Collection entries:

☆ ☆ ☆

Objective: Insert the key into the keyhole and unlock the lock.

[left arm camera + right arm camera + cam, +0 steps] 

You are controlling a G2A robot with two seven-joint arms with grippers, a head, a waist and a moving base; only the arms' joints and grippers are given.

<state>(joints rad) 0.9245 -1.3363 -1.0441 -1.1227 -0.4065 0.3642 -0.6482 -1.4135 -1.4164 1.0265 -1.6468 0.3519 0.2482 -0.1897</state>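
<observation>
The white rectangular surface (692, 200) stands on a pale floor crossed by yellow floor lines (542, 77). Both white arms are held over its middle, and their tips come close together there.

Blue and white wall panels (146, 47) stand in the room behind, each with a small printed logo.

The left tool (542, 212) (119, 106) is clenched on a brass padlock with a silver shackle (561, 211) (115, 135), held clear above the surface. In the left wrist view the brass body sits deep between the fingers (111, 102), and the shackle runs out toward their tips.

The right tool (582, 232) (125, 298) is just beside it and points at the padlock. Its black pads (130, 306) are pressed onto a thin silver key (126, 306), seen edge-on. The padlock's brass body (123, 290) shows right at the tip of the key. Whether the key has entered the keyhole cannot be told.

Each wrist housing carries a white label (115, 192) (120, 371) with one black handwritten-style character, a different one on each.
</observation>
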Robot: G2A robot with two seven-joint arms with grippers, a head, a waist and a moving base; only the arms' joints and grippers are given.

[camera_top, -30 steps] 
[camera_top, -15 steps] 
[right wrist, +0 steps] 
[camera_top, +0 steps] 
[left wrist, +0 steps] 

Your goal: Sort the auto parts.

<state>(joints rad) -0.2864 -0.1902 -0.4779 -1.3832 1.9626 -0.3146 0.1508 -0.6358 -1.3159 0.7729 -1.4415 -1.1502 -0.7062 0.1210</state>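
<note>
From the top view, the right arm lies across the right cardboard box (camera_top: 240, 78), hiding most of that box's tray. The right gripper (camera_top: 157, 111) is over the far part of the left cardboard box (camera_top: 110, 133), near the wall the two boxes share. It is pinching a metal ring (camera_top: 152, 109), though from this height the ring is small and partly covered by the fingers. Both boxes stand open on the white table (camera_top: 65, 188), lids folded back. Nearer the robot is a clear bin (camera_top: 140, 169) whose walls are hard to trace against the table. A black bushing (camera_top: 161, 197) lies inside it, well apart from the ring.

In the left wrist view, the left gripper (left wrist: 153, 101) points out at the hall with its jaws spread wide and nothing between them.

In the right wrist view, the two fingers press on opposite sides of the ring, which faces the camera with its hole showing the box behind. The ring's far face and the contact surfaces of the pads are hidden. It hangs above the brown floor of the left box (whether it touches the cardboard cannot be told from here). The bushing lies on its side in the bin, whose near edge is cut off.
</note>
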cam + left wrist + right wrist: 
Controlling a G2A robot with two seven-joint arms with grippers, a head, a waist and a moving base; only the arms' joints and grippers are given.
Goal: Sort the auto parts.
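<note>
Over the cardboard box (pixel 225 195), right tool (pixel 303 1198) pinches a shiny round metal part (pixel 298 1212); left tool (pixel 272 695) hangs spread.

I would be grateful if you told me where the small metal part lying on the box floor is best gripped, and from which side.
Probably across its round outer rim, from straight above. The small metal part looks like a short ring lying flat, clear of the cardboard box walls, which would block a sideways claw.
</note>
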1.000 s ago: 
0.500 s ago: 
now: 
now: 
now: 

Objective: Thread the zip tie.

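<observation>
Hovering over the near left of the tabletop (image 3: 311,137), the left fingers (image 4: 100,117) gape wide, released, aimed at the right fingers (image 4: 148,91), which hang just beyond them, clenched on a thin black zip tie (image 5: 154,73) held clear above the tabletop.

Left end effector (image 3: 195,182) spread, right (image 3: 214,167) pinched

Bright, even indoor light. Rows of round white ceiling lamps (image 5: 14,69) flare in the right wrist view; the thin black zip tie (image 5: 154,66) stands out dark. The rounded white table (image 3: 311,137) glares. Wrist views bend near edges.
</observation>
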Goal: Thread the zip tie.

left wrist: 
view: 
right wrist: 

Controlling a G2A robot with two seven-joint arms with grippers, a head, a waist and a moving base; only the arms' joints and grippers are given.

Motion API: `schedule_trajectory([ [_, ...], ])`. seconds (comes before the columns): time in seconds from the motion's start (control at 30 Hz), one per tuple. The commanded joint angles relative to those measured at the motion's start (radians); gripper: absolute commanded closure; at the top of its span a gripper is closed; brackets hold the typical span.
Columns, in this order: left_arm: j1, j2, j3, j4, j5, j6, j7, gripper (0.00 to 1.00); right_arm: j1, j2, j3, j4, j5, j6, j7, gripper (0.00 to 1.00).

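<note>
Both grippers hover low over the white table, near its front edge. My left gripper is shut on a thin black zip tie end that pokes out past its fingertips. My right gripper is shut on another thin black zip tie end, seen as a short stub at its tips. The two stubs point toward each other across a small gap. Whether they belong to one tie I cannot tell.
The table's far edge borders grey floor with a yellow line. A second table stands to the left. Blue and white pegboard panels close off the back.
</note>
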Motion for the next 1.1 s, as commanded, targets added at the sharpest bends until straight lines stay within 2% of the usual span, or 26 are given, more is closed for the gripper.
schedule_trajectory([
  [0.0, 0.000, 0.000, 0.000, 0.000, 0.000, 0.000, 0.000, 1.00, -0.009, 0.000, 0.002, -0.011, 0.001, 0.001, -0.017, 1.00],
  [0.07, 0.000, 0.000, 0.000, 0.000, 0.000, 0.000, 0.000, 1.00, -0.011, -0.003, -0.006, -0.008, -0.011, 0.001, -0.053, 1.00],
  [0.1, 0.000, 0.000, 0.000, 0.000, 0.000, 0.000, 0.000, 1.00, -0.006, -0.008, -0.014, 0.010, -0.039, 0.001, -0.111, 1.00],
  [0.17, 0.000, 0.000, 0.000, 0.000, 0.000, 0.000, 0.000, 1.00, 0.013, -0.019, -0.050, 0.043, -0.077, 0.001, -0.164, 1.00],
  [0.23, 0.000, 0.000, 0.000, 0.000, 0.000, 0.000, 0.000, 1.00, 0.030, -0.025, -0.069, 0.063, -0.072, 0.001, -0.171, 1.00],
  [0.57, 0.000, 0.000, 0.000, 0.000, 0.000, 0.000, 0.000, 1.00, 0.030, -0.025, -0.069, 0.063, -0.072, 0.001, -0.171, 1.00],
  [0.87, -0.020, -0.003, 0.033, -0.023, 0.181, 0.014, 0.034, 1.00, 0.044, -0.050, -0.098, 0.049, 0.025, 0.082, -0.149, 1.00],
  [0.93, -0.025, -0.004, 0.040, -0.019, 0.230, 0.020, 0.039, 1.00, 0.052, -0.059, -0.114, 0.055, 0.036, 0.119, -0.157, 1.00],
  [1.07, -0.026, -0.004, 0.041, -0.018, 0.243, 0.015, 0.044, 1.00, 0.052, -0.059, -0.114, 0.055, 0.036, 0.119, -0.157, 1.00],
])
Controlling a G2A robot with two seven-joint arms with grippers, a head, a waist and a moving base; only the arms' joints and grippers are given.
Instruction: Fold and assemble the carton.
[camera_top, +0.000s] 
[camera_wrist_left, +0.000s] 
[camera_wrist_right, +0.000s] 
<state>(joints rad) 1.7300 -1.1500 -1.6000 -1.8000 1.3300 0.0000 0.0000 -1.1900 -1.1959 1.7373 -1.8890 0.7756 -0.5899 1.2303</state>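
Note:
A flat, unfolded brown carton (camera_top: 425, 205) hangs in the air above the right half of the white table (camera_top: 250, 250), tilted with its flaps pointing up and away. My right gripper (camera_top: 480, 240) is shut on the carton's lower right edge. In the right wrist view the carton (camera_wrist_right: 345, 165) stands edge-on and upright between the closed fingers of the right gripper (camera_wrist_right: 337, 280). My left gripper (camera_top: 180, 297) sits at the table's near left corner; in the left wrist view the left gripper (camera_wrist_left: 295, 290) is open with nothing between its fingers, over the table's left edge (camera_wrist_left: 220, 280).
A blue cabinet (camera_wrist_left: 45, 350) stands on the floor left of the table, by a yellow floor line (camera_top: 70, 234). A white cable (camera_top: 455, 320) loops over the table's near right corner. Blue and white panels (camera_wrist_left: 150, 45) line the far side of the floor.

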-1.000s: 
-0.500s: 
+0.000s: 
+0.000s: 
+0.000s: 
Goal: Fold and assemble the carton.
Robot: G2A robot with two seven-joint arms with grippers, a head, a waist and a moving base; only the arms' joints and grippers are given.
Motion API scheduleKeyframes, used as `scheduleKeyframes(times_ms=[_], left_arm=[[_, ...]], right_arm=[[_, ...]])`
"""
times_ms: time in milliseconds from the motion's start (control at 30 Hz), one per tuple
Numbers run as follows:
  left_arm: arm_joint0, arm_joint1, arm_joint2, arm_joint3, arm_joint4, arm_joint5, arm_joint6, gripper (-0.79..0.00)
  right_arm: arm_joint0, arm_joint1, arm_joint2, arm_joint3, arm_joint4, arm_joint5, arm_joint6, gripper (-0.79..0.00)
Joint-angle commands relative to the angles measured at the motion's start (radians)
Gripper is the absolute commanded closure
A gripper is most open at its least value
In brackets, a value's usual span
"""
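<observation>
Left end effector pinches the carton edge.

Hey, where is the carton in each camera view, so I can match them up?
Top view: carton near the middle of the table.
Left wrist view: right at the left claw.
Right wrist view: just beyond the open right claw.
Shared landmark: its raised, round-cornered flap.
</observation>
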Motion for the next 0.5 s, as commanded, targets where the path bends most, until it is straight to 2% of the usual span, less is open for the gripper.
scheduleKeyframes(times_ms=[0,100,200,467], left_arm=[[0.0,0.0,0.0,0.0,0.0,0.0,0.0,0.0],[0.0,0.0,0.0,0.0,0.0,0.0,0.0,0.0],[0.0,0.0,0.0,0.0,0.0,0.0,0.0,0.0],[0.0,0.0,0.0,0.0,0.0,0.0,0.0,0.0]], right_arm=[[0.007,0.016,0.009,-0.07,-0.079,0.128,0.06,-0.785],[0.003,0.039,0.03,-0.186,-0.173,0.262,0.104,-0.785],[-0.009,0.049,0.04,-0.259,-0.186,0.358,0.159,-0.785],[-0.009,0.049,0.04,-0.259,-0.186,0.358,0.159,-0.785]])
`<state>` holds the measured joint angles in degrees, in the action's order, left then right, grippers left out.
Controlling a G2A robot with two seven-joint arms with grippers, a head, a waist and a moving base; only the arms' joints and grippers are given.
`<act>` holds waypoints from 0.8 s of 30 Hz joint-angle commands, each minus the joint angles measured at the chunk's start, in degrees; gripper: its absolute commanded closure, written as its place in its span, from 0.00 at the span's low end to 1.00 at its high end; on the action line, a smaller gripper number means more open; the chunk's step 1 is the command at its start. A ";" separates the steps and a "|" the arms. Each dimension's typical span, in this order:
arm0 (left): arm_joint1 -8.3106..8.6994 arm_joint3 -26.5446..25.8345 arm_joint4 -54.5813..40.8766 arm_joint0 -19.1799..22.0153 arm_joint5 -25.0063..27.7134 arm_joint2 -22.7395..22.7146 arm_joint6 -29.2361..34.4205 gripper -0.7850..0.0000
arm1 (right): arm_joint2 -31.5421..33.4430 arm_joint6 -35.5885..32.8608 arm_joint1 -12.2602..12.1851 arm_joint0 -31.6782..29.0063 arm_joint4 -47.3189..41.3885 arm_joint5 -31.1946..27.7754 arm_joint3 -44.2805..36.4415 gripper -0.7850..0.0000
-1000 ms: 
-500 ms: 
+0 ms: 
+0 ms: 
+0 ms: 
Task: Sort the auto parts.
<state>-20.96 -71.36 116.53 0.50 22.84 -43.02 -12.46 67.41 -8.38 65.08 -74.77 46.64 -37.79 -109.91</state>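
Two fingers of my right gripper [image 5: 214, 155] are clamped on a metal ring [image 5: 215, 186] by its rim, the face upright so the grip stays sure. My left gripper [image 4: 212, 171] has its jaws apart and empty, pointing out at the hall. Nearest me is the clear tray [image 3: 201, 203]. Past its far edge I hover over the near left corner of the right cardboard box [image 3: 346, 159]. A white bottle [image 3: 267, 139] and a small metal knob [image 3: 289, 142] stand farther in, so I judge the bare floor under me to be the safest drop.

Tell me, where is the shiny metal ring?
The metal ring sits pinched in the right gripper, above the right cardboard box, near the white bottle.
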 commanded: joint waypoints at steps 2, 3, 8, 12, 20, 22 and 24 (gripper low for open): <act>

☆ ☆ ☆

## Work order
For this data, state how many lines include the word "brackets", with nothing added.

## Answer to the exercise
2